Each line below that holds the string "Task" counts once; report the total and nothing else.

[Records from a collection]
== Segment start ==

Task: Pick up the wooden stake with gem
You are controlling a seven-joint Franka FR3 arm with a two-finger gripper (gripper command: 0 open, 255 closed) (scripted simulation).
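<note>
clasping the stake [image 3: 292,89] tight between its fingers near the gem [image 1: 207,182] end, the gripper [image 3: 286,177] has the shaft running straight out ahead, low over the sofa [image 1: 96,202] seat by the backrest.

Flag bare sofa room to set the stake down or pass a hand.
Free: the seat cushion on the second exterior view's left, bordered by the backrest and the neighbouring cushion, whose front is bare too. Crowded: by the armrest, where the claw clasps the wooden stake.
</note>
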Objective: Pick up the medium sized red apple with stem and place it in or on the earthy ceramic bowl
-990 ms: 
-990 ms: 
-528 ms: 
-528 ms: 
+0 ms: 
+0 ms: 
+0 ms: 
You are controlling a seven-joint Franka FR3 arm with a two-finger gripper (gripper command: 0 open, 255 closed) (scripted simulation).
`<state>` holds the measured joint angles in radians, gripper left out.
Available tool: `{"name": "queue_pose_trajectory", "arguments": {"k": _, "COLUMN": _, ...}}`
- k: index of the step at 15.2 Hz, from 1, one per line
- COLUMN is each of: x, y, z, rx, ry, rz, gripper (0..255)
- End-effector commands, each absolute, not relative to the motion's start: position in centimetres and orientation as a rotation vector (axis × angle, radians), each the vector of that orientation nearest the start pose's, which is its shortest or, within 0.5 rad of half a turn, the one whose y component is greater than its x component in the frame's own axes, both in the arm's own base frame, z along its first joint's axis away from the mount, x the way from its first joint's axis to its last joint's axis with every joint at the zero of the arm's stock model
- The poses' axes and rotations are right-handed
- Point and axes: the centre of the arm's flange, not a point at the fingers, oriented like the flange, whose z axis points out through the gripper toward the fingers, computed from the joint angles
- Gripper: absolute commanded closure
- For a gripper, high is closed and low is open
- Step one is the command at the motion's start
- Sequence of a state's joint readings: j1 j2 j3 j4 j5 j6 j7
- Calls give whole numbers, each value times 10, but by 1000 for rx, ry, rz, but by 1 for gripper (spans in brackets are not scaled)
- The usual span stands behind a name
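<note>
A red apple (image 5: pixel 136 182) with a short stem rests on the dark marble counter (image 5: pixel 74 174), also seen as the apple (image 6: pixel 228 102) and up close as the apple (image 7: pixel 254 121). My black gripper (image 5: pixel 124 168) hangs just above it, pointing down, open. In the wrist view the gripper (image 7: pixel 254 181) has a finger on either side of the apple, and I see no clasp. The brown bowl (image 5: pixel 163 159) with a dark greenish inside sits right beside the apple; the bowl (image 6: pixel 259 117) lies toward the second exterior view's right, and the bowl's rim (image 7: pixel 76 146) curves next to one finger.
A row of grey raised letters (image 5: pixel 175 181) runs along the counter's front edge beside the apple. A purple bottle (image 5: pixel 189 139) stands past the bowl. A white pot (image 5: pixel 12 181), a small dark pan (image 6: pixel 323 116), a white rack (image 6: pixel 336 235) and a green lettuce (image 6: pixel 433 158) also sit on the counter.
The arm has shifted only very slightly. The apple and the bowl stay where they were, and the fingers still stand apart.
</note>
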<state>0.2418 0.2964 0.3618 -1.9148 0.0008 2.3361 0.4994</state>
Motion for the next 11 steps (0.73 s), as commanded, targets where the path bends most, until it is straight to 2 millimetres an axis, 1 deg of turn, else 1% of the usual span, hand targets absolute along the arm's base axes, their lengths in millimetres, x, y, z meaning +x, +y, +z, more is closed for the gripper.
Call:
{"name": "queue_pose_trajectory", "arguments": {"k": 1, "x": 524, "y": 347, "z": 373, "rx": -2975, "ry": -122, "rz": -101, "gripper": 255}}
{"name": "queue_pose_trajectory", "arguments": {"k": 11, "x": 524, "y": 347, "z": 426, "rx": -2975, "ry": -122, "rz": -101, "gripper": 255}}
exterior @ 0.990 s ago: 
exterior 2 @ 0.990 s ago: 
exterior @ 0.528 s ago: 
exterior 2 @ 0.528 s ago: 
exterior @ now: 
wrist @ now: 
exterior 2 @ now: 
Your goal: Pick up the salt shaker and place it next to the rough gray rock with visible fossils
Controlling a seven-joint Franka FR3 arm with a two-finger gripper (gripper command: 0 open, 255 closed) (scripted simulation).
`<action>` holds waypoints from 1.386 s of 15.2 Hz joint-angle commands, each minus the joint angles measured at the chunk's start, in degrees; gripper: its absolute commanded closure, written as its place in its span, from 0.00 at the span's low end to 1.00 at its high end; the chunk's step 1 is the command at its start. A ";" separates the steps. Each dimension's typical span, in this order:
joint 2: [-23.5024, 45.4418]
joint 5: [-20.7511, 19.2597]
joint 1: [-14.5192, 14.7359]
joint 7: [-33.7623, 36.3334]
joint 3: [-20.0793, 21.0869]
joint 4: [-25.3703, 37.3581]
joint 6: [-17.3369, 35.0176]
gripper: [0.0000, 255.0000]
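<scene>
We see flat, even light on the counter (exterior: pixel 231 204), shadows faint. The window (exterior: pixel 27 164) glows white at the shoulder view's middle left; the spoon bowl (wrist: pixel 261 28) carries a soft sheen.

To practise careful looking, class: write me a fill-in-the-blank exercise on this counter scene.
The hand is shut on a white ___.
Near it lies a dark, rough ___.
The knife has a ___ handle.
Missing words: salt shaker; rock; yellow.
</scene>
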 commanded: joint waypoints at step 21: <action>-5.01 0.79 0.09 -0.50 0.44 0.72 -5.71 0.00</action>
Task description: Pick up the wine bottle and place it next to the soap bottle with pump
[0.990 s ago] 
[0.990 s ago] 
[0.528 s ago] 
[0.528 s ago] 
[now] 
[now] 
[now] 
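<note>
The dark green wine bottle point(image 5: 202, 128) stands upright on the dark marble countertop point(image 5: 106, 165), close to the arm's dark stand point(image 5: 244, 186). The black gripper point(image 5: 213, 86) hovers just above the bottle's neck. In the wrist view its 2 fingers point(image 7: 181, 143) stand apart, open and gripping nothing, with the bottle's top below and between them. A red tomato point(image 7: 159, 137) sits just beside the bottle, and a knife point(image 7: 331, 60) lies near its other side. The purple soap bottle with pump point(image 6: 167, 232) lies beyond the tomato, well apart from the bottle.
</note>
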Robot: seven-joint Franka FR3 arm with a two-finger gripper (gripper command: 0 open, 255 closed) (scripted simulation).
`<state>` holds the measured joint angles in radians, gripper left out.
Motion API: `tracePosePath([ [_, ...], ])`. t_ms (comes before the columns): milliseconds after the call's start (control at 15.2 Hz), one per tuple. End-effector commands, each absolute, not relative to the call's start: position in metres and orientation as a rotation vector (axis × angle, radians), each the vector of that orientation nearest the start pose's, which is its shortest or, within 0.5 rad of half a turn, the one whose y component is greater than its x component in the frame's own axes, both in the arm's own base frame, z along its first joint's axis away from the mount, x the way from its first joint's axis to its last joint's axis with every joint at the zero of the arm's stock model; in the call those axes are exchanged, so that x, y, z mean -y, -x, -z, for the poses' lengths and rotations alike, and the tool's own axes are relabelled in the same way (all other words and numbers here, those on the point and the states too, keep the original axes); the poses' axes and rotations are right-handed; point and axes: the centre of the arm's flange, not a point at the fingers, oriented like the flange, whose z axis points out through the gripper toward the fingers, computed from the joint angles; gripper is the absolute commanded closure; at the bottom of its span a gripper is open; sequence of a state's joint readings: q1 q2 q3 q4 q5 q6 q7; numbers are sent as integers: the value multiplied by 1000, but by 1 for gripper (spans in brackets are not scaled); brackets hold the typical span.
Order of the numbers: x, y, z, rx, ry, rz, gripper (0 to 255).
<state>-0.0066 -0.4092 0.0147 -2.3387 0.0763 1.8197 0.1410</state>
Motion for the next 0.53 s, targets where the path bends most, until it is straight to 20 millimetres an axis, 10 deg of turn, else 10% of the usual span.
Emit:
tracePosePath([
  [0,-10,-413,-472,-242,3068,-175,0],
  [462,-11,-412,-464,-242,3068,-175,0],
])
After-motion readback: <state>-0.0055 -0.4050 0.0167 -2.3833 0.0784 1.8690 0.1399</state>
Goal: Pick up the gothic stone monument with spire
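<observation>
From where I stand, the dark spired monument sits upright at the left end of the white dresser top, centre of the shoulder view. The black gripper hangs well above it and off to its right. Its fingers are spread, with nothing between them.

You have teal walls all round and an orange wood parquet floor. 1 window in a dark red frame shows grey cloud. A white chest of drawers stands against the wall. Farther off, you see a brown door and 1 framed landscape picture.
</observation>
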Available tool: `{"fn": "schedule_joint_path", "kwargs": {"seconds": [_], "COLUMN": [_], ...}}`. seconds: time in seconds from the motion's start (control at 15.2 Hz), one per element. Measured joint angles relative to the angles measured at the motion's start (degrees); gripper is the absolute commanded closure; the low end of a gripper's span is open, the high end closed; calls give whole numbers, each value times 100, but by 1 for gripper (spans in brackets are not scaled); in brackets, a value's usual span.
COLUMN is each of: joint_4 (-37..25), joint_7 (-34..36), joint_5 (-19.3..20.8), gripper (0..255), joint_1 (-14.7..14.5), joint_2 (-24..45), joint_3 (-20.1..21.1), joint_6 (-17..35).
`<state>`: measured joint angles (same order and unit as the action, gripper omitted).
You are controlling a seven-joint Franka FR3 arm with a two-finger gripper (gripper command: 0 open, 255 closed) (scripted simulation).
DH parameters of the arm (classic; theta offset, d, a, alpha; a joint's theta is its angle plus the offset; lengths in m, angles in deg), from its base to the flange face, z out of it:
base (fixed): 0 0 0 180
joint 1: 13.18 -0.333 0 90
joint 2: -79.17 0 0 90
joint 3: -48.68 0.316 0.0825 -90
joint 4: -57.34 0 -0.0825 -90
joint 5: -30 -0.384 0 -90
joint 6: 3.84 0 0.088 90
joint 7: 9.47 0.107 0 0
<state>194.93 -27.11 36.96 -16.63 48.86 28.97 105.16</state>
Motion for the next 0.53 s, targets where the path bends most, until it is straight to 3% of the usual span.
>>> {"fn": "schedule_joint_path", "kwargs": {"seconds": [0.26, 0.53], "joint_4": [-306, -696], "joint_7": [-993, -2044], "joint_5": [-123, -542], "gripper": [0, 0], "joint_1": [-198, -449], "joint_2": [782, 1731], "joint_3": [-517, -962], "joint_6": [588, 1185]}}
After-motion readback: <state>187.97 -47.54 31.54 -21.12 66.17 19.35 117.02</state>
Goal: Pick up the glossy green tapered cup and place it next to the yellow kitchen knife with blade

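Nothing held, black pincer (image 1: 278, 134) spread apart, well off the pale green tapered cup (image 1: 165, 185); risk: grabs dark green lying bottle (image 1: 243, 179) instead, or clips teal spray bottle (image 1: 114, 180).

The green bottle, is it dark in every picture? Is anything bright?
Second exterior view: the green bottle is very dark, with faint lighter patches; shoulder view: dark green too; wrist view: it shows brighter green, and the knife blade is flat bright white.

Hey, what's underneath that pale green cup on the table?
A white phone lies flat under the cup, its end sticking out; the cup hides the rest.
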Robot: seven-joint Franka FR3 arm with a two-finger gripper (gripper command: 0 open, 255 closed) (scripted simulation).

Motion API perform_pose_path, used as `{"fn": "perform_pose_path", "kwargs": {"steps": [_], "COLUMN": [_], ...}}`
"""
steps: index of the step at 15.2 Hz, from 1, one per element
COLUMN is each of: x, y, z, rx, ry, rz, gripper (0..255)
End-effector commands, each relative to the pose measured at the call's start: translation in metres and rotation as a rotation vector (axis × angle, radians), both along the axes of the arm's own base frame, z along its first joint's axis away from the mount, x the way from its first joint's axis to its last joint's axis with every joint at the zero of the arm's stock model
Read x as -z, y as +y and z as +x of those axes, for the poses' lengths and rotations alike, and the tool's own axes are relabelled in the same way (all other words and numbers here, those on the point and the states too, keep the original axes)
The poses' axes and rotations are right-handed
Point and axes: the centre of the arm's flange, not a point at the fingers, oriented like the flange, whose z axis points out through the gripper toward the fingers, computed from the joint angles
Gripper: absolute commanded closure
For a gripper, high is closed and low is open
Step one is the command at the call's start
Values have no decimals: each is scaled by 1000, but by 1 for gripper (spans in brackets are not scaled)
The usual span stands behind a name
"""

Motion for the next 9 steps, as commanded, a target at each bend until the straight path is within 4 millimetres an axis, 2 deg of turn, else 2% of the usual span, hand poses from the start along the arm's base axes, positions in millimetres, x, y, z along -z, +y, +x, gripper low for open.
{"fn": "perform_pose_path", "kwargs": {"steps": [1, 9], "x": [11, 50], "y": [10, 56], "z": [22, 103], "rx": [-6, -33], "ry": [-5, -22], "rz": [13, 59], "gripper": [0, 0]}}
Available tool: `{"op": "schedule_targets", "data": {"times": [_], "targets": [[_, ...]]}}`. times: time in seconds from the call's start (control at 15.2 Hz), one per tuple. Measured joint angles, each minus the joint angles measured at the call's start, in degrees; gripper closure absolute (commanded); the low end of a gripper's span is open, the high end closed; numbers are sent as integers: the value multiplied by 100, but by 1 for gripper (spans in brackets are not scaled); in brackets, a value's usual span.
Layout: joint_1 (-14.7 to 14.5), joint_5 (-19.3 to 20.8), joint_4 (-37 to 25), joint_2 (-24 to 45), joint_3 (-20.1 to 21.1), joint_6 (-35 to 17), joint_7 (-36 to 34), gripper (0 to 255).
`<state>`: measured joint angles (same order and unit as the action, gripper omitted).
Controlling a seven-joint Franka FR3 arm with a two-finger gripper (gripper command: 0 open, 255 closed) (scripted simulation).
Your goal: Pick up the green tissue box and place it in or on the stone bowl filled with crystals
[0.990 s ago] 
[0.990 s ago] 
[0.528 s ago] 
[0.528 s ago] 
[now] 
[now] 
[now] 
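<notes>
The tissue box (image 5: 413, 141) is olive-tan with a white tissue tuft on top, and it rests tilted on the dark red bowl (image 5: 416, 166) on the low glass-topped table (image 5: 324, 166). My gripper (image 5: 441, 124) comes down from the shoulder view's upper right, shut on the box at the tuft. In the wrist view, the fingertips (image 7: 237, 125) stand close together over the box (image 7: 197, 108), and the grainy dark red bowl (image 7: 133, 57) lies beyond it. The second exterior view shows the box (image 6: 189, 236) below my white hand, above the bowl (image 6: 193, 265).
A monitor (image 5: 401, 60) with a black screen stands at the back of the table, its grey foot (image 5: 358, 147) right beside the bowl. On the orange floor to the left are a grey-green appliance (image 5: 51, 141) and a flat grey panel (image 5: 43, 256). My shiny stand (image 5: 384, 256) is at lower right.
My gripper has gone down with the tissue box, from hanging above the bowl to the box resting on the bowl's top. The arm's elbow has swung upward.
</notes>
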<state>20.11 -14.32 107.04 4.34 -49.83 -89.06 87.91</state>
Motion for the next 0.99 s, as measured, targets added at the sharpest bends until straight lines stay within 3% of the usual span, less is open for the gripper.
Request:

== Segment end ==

The answer:
2